En 1915, les médecins
s'étaient déjà familiarisés avec certaines notions microbiologiques, grâce aux
découvertes de Louis Pasteur notamment. Il était enfin reconnu que les
micro-organismes, et non les esprits frappeurs, étaient à l'origine des
maladies infectieuses. On commençait à mieux contrôler les infections, mais
aussi à avoir une vision plus moderne des divers traumatismes psychiatriques et
des techniques chirurgicales d'amputation.
Aujourd’hui, le
professeur Dennis Shanks, directeur de l’Institut militaire sur le paludisme de
Queensland (Australie), étudie les principales maladies de l'époque de la
Première Guerre Mondiale. Pour lui, c'est « une période clé dans la
transition vers la médecine scientifique ».
On compte ainsi
plusieurs cas de maladies dont l'étude et la compréhension ont été accélérées
et motivées par la guerre, dont le typhus. Au début du XXème siècle, près d'un
tiers des soldats britanniques en étaient infectés, mais les scientifiques
commençaient tout juste à chercher un vaccin. Lors de la Seconde Guerre des
Boers (Afrique du Sud, 1899 - 1902) il a été testé à grande échelle sur le
champ de bataille, avec succès.

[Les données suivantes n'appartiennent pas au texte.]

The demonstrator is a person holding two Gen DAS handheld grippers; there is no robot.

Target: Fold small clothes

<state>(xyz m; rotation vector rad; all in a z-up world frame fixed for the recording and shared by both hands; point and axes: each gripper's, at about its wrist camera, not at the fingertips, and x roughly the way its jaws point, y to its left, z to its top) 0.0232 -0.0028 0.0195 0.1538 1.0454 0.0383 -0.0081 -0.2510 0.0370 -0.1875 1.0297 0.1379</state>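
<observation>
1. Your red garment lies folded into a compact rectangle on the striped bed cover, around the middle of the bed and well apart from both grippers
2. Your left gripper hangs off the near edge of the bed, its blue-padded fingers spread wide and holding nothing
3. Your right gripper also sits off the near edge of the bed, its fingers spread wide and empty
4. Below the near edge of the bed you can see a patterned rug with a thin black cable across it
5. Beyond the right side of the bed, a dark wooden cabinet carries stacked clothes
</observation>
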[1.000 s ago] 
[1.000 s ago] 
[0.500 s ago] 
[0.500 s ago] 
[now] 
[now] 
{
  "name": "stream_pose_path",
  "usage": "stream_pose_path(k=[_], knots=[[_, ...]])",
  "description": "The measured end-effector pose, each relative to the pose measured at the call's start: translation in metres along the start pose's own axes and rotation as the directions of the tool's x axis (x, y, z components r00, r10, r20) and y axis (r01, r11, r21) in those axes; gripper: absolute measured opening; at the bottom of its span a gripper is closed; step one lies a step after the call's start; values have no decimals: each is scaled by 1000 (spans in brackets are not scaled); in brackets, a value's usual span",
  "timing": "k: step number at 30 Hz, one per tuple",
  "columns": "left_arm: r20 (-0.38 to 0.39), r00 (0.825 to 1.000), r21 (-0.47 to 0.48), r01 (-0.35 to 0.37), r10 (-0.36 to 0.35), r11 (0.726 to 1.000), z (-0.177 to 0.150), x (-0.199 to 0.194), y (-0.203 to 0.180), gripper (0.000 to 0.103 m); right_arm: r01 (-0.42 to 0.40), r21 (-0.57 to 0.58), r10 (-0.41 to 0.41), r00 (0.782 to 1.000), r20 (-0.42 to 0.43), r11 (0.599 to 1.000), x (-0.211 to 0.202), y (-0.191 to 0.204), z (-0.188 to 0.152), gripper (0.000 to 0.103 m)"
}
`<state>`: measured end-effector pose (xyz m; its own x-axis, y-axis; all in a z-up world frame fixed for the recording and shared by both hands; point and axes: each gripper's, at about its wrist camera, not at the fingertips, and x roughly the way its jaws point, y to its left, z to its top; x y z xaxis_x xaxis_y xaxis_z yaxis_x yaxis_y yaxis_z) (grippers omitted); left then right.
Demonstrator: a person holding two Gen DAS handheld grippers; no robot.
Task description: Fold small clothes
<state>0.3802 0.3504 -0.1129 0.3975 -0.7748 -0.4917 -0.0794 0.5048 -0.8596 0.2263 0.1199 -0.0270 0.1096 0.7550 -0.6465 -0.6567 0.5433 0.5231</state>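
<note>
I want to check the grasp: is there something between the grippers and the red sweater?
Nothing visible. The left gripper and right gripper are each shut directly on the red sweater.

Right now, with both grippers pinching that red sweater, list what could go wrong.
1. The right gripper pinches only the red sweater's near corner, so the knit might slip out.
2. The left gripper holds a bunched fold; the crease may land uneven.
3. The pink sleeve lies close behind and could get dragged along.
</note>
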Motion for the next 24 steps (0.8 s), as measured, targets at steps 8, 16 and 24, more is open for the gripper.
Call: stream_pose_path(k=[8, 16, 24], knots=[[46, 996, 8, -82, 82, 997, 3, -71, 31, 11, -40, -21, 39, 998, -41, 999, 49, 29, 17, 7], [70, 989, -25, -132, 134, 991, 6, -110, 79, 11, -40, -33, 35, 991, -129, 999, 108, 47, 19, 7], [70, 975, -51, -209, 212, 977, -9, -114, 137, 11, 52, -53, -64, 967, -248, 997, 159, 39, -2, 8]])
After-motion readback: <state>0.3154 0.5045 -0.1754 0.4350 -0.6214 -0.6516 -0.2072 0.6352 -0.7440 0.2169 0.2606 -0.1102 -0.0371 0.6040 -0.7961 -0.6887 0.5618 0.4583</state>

Le pourcentage de personnes infectées dans les
rangs britanniques chuta, mais leurs alliés français, qui avaient mis plus
longtemps à vacciner leurs troupes, subirent de grosses pertes.
Bien qu'elles aient
aidé au développement de certains traitements, les périodes de guerre n'ont pas
résolu tous les problèmes de santé publique. Elles en ont même empêché certains
remèdes, concernant des maladies toujours présentes aujourd'hui, comme par
exemple la malaria (paludisme). Cette maladie, transmise par une certaine
espèce de moustiques, ne sévit pas en Occident mais plutôt dans les pays
tropicaux. Le seul traitement relativement efficace était l'ingestion de
quinine, fruit d'un arbre qui poussait à grande échelle dans les colonies hollandaises
du sud de l'Asie. L'accès à ces colonies était très fortement réglementé et a
empêché l’approvisionnement en quinine. Les Allemands ont donc été forcés de
synthétiser un produit égalant les propriétés de la quinine, ce qui a pris du
temps. Le bilan est cependant positif car la synthèse de ce produit est un réel
progrès, qui aurait peut-être échoué sans la pénurie de quinine.
Enfin, le professeur
Shanks a découvert quelques épisodes plus sombres dans le traitement des maladies
pendant la guerre : un vaccin contre le tétanos testé sur seulement la
moitié d'un groupe de prisonniers de guerre qui s'est révélé efficace, ou
encore le traitement des Maladies Sexuellement Transmissibles (MST). En effet,
le traitement préconisé pour ce type d'infections est le confinement, ce qui
a paralysé une bonne partie de l'armée américaine à une certaine période ;
ou des pratiques si épouvantables qu'une bonne partie des malades préférait
souffrir en silence plutôt que déclarer leur maladie (injections d'arsenic
et/ou de mercure pour la syphilis, irrigation de l'urètre au permanganate de
potassium pour la gonorrhée...)
Malgré tout, le
professeur Shanks conclut sur le respect qu'impose le travail réalisé par les
médecins de la Première Guerre Mondiale, dans un contexte difficile et avec peu
de ressources exceptée leur capacité à penser.